Longest match will generate less and longer words, when user submits a string shorter than the words, there may appear no matching result. Shortest match will cause another problem---miss-segmentation and may also lead to no matching result. For instance, a group of words such as C1-C2-C3-C4-C5-C6, using shortest match, the C1-C2, C3-C4, C5-C6 are produced, but actually, it should be C1-C2-C3, C4-C5-C6. Using the overlap matching, the result C1-C2, C2-C3, C3-C4, C4-C5, C5-C6 may be produced, this will guarantee precision. In our case, we combine the shortest match and the overlap match.

Summarizing

This module extracts information from html documents cached in local disk to generate resource profiles.

Sentences in one html document are not equally important. Page titles, headings, hyperlink anchor names, words in bold-face, words in italic, and words in the first sentence of every list item are more important than other words or sentences in the same document. So HTML tags are the indicators of the information importance. Based on HTML tags, we classify sentences enclosed by tag pairs into different important levels and formulate document descriptor.
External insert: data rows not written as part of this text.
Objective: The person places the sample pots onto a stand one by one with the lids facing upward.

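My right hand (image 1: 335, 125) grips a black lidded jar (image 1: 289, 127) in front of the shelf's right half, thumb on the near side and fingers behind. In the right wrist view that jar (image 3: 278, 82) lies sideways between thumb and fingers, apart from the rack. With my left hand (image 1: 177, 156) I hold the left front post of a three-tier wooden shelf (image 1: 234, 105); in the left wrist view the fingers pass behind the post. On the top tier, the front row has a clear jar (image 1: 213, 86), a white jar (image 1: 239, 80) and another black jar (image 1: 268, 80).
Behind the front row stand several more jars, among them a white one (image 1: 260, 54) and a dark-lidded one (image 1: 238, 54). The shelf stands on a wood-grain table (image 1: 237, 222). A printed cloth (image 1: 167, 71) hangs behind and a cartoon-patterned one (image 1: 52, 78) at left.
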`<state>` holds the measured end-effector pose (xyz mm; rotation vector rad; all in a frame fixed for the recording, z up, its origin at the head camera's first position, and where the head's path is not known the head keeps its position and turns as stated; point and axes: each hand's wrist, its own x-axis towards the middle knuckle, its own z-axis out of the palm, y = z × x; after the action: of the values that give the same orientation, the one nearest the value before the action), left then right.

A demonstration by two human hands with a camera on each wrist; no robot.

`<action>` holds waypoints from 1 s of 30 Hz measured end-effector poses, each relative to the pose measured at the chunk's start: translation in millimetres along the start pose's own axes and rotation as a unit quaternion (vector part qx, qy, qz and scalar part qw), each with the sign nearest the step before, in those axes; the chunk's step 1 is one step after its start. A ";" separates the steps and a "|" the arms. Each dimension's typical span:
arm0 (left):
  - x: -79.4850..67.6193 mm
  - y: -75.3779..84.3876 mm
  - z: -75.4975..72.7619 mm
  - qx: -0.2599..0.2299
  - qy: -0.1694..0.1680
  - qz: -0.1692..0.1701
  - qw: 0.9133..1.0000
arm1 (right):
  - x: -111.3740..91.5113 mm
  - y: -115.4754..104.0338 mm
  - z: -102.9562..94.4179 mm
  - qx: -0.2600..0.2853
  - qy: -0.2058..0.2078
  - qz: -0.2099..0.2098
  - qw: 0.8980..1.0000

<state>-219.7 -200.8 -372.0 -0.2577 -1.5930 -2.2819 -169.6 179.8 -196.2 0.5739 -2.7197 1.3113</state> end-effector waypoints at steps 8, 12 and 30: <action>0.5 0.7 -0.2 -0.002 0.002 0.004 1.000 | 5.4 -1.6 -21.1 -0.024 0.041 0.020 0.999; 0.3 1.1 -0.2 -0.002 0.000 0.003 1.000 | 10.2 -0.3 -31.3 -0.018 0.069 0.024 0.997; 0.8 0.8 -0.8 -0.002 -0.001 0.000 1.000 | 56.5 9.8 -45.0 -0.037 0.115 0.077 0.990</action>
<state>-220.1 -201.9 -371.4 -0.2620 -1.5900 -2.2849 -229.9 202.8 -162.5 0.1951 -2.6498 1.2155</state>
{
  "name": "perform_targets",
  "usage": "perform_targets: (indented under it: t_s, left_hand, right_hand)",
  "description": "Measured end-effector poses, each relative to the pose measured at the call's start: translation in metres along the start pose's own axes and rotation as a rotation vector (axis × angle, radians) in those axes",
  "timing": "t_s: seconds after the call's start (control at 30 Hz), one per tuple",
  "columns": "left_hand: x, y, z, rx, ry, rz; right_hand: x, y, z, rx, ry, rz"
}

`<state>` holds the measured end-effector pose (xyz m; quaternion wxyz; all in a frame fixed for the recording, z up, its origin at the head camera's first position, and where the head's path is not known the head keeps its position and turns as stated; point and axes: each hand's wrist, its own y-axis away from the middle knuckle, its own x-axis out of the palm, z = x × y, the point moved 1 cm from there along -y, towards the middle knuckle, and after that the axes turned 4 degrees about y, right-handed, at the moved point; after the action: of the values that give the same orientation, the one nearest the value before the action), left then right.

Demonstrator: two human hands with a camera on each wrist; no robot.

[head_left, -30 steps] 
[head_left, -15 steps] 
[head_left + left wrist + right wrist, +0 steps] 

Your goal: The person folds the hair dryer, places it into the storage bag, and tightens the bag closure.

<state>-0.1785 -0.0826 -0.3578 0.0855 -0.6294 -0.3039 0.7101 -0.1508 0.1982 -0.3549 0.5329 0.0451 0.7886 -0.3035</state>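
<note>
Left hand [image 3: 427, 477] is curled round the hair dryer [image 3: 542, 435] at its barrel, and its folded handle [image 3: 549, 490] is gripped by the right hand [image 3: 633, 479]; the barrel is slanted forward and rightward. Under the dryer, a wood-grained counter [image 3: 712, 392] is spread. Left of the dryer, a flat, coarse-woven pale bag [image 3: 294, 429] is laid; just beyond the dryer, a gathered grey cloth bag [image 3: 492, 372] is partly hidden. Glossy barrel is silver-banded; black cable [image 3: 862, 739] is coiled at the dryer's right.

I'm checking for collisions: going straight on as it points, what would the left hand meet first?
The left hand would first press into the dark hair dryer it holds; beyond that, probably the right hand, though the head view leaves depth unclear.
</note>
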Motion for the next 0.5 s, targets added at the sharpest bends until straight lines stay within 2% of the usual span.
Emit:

Page titles, headings, hyperlink anchor names are ranked as level 1. For short document, all of the words except the above items will be ranked as level 2. For long document, the sentences enclosed by HTML tags such as 'th', 'caption', 'pre', 'li' are also in level 2. The sentences enclosed by HTML tags such as 'tr', 'td', level 3, and so on. If the tag-enclosed sentences is within 30 words, it will be kept as a whole. Otherwise, the first paragraph and the first sentence of other paragraphs will be kept.

The resource profile consists of the following fields: URL, Identifier, Title, Update Time, TTL, Size, Language, Category, Last-visit Time, keywords, and document descriptor. This format has some similarity to that of other meta-information definitions and we will follow whatever meta-information standard evolves. The resource profiles are stored in a relational database management system (RDBMS).

Most Web documents in China are in Chinese but some are in English. Sometimes, Web documents are bilingual (mainly English and Chinese). In this case, the documents are split into as many resource profiles as languages used.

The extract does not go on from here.